A Boeing 737 passenger aircraft of American Airlines arrives from Austin at JFK International Airport in Recent York because the Manhattan skyline looms within the background on February 7, 2024.
Charly Triballeau | Afp | Getty Images
American Airlines said Monday that 80% of its revenue this 12 months will come from loyalty program members and passengers who buy costlier tickets, up from a 70% share in 2017.
American and other carriers have poured billions of dollars into recent cabins, lounges and onboard upgrades to cater to high-spending travelers. American’s rival, Delta Air Lines, has repeatedly said that growth in premium revenue, which it considers tickets for extra legroom seats and higher-end cabins, has turn out to be an even bigger share of its overall sales and is growing faster than ticket sales within the coach cabin.

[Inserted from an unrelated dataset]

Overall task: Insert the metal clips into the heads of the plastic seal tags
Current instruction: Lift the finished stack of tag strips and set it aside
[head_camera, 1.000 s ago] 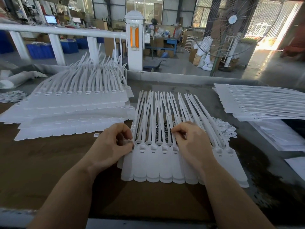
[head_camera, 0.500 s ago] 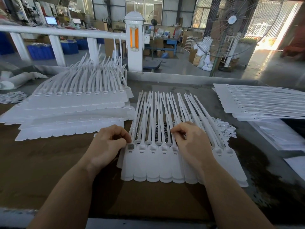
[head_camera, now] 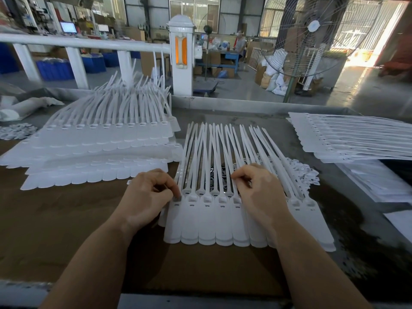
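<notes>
The left hand (head_camera: pixel 148 195) has slid off the end head of the seal tags (head_camera: pixel 223 221) on the worktop (head_camera: pixel 66 230), fingertips pinching a metal clip (head_camera: pixel 177 199) right at it, looks nearly seated, while the right hand (head_camera: pixel 256 190), fingers curled, pins the row mid-way.

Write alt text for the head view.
The left hand presses a metal clip into the leftmost head of a row of white seal tags; the right hand rests curled on the row.
</notes>
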`<act>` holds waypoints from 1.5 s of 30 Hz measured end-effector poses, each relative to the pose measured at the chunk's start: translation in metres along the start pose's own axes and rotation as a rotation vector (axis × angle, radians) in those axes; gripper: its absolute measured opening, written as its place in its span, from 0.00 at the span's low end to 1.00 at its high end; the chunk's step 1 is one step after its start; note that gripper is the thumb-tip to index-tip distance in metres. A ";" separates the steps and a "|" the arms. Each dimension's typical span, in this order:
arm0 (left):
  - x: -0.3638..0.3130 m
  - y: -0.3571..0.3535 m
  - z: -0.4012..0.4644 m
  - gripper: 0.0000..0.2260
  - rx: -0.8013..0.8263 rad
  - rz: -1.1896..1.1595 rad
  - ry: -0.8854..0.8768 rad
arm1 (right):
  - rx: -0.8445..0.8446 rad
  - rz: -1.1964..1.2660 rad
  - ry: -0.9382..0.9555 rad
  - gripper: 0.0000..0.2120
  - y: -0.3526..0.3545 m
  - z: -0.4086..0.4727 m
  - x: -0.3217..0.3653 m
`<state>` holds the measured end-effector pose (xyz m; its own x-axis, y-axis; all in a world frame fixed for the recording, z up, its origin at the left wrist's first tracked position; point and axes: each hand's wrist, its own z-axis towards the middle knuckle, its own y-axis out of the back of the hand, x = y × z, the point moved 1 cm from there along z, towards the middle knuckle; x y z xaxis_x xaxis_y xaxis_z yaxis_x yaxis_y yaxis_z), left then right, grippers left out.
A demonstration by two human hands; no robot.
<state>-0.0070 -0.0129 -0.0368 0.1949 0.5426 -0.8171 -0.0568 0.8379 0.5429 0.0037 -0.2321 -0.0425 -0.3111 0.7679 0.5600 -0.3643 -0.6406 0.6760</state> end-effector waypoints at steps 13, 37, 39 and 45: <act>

American earlier Monday said that it was ordering 260 recent Boeing, Airbus and Embraer planes to revamp its fleet and that it could retrofit older Airbus planes to extend the dimensions of their first-class cabins.
American’s revenue forecast is an element of its first investor day in greater than six years. It considers “premium content” tickets that cost greater than the most cost effective offering. The Fort Value, Texas-based airline said it expects to grow pretax margins in the approaching years and chip away at its debt load.
The carrier declined to offer profit or revenue forecasts for the primary quarter or full 12 months. Analysts polled by LSEG, formerly referred to as Refinitiv, are projecting 2024 earnings per share of $2.56 and revenue of $54.97 billion.
American shares were down greater than 4% in afternoon trading.